▸ TRY IT
Read through the lines below for the string "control" and copy each one that has it.

▸ MATERIAL PROVIDED

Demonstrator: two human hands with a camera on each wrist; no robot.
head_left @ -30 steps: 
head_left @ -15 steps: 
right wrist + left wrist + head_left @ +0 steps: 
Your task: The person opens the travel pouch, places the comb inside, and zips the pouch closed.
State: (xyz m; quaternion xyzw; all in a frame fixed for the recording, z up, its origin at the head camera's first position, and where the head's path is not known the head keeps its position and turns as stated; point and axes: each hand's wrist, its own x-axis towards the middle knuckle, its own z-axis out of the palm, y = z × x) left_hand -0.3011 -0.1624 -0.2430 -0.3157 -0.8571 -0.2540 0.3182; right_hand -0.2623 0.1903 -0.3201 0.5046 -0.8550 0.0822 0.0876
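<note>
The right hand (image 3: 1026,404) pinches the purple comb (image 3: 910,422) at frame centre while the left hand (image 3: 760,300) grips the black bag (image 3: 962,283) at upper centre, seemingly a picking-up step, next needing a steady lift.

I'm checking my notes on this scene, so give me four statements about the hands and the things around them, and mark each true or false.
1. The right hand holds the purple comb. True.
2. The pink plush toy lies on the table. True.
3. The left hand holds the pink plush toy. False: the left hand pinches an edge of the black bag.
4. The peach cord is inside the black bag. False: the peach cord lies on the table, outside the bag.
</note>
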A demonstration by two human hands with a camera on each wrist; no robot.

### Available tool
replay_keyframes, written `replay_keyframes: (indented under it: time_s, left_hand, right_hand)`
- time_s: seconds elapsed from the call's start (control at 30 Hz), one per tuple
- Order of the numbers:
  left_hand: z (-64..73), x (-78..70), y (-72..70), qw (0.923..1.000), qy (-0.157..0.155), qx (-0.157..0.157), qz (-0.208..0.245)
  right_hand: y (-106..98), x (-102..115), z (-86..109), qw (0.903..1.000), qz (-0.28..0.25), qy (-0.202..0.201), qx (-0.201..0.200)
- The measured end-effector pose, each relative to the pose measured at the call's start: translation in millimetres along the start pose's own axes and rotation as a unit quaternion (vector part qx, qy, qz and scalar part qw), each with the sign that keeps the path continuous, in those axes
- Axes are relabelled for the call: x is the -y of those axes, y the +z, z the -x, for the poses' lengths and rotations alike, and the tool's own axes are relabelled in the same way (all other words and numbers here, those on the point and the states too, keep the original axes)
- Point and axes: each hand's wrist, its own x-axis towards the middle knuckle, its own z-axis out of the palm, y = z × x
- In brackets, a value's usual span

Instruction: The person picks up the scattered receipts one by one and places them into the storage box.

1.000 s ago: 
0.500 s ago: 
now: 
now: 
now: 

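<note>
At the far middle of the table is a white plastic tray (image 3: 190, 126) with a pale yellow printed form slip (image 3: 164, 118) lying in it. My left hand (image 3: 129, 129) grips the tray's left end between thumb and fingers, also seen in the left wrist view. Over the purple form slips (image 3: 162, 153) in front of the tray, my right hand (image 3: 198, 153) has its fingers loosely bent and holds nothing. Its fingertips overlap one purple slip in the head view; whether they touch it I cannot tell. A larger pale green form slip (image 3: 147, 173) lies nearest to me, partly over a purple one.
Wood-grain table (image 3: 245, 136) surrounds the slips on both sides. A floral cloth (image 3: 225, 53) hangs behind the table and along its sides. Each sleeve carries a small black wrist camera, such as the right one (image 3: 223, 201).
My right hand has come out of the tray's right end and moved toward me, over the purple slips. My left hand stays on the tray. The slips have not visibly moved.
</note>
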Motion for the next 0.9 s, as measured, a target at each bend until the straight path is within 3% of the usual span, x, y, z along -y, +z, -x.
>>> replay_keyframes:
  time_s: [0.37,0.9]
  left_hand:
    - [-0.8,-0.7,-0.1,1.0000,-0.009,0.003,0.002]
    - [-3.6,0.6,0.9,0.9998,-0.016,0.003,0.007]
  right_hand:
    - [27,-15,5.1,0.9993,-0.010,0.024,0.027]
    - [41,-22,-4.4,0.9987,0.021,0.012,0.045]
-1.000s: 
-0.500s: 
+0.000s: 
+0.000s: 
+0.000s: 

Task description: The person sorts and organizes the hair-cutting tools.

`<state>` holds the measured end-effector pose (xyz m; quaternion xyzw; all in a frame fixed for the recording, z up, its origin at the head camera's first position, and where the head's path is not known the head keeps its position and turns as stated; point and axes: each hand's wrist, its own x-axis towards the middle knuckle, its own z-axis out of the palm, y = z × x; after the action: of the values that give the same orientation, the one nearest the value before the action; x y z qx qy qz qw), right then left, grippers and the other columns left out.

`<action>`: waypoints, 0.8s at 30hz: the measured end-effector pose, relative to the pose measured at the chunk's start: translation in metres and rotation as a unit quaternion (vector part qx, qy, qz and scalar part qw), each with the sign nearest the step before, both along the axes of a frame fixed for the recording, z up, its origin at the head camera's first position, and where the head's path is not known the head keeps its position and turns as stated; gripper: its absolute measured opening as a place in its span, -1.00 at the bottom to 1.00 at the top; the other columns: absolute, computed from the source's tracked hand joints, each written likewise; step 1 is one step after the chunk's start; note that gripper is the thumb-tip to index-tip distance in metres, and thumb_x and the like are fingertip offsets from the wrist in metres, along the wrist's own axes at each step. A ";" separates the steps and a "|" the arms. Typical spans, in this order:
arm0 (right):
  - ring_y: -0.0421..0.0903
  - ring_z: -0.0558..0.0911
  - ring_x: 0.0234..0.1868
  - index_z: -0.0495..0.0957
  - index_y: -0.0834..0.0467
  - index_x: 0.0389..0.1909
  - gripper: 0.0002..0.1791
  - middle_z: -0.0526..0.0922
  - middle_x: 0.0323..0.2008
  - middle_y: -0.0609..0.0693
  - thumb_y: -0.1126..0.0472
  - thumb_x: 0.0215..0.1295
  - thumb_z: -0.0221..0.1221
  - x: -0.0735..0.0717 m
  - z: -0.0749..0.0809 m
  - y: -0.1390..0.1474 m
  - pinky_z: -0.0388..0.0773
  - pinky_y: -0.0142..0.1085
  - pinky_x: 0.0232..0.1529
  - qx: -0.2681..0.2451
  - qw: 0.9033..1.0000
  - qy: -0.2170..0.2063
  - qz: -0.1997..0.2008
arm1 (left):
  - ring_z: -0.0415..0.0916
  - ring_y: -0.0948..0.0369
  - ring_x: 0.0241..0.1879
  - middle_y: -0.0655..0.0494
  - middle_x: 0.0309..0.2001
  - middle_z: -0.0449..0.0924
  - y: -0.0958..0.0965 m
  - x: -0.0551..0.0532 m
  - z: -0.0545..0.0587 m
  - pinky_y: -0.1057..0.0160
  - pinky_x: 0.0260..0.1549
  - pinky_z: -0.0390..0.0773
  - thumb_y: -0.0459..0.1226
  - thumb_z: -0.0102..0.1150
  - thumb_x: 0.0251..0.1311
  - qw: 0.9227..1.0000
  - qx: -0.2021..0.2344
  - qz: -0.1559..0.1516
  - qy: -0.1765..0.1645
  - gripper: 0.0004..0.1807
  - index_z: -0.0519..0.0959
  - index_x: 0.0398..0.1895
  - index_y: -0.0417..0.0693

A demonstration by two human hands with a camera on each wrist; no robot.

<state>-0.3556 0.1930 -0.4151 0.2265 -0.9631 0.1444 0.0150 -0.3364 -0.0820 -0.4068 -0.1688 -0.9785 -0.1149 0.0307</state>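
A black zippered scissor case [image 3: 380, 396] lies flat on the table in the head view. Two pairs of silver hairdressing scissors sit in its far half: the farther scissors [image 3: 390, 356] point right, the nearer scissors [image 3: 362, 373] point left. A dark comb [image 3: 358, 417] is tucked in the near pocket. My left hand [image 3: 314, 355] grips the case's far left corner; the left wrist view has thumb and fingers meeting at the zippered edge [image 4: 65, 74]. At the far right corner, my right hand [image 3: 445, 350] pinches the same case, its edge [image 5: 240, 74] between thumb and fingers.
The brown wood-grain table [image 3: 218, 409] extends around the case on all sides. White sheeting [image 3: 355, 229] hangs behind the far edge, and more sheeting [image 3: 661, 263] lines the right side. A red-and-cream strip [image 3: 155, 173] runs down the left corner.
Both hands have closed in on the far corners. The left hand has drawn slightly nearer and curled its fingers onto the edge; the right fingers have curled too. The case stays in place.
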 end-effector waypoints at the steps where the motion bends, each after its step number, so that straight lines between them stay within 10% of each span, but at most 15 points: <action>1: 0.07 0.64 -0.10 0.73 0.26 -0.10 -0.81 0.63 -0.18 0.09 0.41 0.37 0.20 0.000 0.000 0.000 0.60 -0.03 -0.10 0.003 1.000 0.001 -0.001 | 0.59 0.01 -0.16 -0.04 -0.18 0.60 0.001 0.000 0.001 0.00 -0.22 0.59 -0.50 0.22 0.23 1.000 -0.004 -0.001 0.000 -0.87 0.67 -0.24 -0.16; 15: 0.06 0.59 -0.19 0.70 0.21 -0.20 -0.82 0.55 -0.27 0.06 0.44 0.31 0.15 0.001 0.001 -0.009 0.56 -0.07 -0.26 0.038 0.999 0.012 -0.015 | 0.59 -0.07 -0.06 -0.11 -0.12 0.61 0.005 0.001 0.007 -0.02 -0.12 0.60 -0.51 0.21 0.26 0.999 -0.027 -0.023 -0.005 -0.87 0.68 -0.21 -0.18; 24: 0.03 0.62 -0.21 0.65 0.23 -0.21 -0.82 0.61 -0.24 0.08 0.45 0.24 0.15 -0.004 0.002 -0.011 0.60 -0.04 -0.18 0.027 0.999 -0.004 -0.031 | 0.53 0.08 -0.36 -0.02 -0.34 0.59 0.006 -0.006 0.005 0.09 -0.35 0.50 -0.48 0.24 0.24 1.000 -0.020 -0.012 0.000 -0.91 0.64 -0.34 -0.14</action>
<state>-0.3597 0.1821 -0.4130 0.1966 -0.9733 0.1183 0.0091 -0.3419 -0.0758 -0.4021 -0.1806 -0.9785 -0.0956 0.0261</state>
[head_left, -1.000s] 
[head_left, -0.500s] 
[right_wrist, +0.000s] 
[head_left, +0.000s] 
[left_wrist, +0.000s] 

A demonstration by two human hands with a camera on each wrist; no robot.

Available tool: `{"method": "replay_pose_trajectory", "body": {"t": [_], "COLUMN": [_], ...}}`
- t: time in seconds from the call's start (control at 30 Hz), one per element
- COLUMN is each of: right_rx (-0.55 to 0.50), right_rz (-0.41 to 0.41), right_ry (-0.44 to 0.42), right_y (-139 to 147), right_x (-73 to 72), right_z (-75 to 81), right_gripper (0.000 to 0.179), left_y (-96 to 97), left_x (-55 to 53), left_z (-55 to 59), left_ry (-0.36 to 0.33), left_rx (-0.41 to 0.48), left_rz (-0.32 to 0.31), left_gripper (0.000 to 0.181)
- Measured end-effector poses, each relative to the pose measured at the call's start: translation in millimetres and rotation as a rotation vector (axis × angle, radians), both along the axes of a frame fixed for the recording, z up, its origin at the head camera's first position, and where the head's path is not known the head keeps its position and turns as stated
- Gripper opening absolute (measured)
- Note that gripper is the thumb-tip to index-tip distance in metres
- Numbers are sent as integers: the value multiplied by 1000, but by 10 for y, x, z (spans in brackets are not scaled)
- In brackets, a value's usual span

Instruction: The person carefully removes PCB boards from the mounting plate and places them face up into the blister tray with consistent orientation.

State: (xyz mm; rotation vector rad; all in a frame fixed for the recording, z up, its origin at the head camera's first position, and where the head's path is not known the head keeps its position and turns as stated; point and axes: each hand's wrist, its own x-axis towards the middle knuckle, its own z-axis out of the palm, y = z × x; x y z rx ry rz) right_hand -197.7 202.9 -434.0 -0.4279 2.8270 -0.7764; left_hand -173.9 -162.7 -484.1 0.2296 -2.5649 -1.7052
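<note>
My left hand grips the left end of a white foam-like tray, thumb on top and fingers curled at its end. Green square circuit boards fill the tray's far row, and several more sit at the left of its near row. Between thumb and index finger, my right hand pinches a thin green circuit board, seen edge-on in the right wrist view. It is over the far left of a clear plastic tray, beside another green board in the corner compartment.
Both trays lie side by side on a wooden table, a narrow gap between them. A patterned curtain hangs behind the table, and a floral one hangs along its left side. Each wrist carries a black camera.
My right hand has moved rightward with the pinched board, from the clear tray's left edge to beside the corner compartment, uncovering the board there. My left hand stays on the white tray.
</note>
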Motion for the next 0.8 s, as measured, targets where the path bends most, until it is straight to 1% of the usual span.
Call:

▸ OUTPUT OF THE EXERCISE
- time_s: seconds elapsed from the call's start (control at 30 Hz), one per tuple
- t: time in seconds from the call's start (control at 30 Hz), one per element

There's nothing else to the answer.